◆ **Aim of the task**: Every line containing "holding" should be identified and copied from the data below.

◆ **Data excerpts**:

= = = = =

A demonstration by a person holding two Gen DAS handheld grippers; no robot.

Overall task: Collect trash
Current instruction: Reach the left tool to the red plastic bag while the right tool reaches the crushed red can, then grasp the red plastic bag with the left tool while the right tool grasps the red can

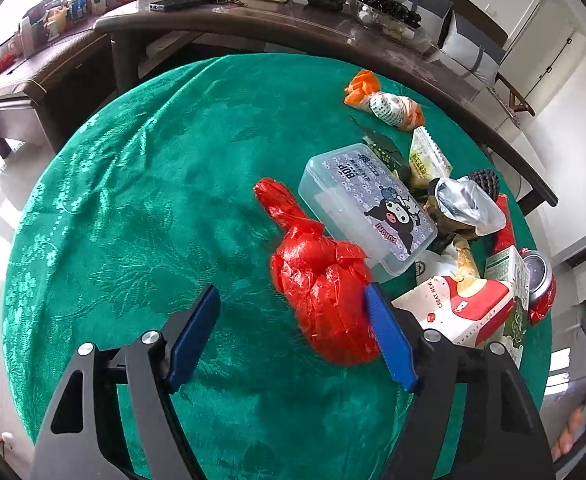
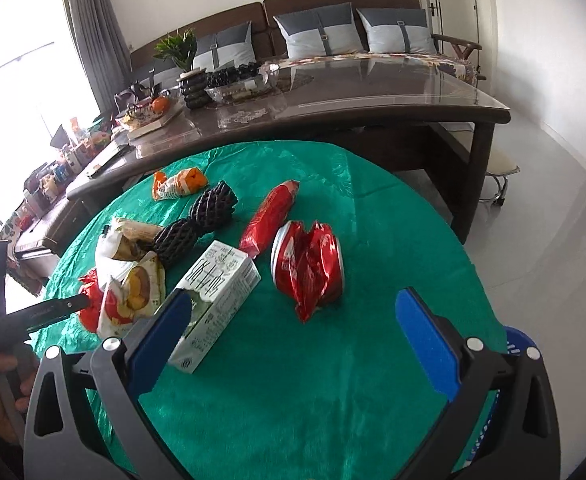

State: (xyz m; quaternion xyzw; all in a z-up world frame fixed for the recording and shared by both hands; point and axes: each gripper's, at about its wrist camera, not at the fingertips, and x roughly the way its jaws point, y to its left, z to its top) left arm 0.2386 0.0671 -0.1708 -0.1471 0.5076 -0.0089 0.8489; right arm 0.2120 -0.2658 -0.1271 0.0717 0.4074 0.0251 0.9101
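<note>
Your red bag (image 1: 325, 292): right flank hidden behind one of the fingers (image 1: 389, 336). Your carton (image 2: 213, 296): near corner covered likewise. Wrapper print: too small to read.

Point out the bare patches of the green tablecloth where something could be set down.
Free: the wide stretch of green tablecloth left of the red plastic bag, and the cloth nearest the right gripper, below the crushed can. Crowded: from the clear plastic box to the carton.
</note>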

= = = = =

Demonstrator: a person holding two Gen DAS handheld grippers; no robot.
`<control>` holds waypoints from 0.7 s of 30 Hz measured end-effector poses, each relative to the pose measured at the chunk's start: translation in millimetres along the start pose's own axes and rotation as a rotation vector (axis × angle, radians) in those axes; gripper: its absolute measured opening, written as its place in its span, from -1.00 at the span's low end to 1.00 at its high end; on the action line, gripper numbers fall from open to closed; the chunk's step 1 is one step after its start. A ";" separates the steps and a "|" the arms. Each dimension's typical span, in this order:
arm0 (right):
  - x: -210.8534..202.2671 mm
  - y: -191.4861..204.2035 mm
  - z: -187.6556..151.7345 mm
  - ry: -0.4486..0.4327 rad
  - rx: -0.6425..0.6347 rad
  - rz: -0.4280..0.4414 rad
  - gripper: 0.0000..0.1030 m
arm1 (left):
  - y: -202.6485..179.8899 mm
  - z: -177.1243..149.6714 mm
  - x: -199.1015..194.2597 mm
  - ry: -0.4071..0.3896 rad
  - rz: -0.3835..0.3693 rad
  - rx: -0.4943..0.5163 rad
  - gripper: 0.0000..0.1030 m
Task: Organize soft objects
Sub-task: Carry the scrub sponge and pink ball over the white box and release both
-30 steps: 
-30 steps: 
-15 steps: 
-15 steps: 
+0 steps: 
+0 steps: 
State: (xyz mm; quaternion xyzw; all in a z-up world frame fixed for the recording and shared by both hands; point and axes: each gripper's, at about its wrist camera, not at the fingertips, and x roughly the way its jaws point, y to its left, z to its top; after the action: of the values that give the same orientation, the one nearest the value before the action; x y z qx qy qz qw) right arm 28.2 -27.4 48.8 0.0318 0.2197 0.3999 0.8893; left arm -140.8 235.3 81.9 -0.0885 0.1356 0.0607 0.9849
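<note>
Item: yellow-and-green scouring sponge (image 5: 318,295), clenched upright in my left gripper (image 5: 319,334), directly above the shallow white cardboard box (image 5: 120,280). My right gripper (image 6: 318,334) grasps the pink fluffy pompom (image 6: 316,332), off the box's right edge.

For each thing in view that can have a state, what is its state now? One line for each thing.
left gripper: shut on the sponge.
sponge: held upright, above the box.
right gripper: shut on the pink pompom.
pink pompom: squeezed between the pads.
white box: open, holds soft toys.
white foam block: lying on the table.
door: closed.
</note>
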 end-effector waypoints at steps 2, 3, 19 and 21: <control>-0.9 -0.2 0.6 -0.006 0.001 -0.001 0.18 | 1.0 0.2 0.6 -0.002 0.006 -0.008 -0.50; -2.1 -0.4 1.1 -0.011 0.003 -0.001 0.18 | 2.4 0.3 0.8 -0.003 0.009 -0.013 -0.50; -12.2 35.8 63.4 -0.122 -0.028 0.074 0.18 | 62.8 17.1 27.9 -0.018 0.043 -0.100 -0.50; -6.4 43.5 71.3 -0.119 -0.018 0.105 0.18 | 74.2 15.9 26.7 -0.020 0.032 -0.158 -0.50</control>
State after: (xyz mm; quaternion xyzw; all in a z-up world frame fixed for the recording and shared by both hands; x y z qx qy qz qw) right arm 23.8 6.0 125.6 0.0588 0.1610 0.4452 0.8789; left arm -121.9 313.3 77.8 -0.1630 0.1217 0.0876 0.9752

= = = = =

◆ **Solution to the exercise**:
A demonstration by a person holding two Gen DAS handheld grippers; no robot.
Demonstrator: a person holding two Gen DAS handheld grippers; no robot.

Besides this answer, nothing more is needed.